What is required: Please return the whole listing word for word.

··· Recorded data

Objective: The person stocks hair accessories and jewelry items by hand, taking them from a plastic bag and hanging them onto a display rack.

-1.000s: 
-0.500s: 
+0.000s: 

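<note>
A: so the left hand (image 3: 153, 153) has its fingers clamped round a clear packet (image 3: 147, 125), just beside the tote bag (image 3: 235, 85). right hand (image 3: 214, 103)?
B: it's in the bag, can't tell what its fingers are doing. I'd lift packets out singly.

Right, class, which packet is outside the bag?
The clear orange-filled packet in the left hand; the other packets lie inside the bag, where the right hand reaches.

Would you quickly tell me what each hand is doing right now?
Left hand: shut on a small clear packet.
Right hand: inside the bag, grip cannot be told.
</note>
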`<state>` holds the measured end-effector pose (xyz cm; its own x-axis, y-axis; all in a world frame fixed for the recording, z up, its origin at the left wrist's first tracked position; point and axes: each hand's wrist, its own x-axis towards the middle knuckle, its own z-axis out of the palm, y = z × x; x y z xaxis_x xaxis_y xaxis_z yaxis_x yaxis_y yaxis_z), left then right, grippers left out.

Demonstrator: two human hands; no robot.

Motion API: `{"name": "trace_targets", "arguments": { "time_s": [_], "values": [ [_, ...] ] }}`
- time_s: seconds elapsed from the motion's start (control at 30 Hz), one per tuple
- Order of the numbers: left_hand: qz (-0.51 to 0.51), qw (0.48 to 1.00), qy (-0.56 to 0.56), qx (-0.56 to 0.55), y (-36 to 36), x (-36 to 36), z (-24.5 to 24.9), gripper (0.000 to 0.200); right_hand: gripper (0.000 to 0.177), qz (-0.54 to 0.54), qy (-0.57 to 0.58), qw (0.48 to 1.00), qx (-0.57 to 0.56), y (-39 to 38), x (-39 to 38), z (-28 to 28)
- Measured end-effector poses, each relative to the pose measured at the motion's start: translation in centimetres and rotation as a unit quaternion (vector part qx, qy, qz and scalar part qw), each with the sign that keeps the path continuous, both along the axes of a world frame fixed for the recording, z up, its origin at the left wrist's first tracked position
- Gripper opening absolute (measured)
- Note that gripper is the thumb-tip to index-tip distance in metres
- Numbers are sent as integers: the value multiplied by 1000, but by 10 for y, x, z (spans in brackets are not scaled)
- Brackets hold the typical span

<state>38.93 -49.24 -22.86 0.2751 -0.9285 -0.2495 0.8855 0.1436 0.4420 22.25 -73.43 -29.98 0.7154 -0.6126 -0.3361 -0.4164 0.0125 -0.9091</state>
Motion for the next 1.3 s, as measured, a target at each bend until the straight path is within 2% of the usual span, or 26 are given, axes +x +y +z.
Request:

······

Reply:
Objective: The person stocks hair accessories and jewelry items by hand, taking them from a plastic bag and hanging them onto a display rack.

-1.000s: 
-0.500s: 
+0.000s: 

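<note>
A: so the left hand (image 3: 153, 153) has its fingers clamped round a clear packet (image 3: 147, 125), just beside the tote bag (image 3: 235, 85). right hand (image 3: 214, 103)?
B: it's in the bag, can't tell what its fingers are doing. I'd lift packets out singly.

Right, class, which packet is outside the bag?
The clear orange-filled packet in the left hand; the other packets lie inside the bag, where the right hand reaches.

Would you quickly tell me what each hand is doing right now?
Left hand: shut on a small clear packet.
Right hand: inside the bag, grip cannot be told.
</note>
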`<state>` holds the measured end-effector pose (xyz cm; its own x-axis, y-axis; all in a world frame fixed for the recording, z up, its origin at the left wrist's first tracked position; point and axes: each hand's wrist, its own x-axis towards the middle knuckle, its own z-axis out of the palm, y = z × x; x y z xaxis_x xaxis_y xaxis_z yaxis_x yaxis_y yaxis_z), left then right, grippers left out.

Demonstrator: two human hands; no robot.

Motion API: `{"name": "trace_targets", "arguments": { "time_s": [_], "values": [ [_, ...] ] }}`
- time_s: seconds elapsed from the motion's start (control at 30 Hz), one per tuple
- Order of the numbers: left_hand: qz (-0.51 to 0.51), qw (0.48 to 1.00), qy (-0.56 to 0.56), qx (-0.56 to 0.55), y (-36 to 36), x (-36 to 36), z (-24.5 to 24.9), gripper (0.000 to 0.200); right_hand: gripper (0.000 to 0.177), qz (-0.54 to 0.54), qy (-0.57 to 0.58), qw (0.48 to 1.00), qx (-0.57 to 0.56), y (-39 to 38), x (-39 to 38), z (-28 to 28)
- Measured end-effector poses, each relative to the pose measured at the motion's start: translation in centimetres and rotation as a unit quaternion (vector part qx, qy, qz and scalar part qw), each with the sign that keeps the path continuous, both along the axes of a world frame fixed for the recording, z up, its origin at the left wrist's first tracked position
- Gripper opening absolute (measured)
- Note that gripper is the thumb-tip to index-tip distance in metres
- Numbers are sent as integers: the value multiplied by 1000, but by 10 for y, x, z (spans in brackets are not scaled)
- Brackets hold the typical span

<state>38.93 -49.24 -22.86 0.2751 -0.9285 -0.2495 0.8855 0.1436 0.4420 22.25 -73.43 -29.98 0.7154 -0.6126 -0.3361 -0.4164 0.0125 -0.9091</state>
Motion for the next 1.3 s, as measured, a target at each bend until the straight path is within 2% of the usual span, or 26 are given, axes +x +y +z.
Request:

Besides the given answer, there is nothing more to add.